-------- Given material

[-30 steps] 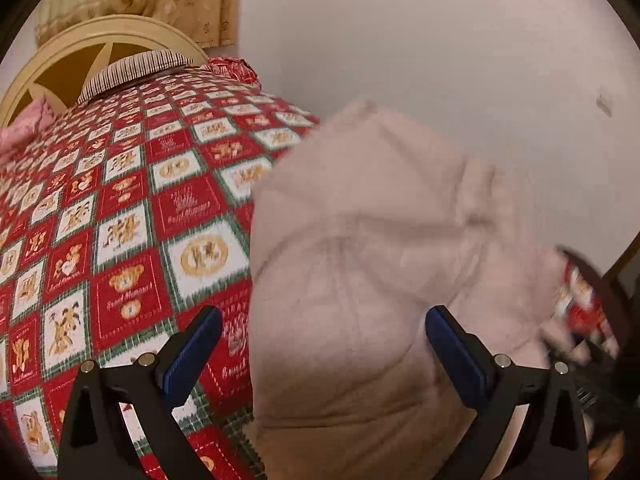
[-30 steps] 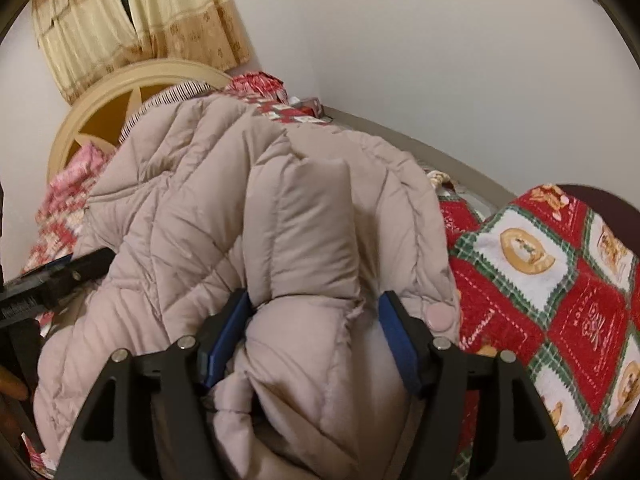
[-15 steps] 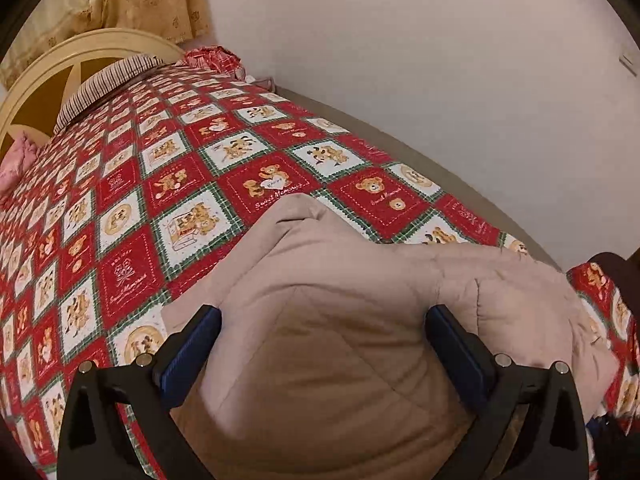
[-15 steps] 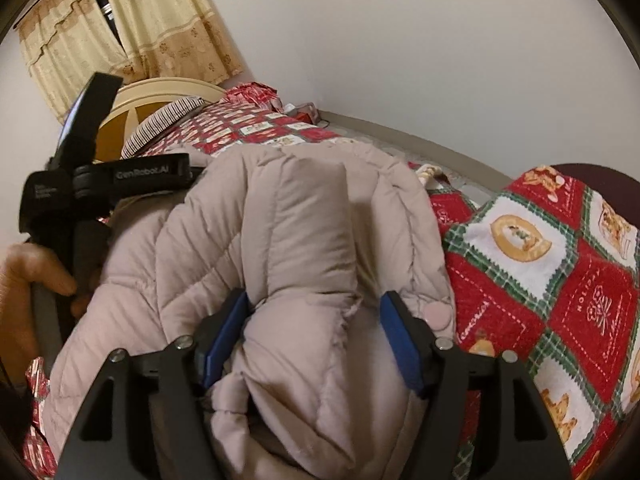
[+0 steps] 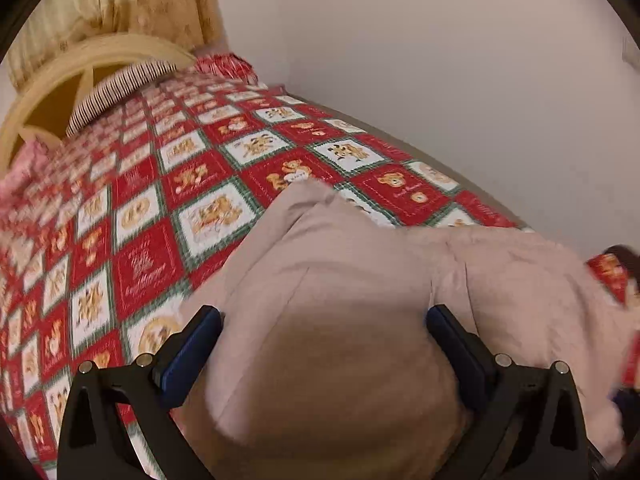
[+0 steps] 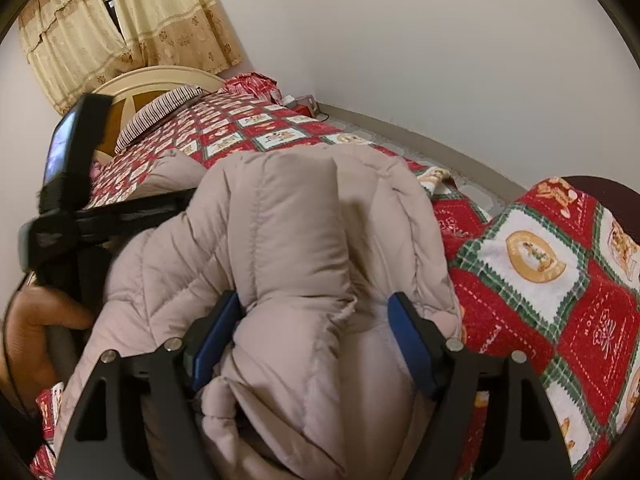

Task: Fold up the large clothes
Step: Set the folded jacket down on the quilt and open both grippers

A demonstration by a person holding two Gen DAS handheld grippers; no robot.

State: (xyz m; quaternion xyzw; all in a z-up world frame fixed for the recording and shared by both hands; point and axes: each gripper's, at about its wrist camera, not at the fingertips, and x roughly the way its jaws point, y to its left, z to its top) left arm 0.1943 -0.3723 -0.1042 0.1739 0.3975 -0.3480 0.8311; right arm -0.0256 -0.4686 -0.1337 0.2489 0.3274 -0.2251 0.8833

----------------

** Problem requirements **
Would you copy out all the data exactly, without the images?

** Written solution **
[-30 steps] 
[-30 steps] 
[-15 steps] 
[-15 steps] 
[+0 steps] 
[+0 steps] 

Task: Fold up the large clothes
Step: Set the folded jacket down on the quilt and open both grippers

A demonstration by a person holding two Gen DAS handheld grippers; no robot.

State: (xyz m; quaternion xyzw; all in a z-up world frame fixed for the recording and shared by both hands; point and axes: each gripper's, at about its wrist camera, not at the fingertips, and x roughly the way its jaws point, y to its left, z to its top) left arm 0.1943 -0.3723 -0.1042 0.1739 0.3975 -0.3480 0.8311; right arm -0.0256 -0.4686 -0.1337 0.2489 0.3274 -0.2251 0.8833

There's nothing else to the answer.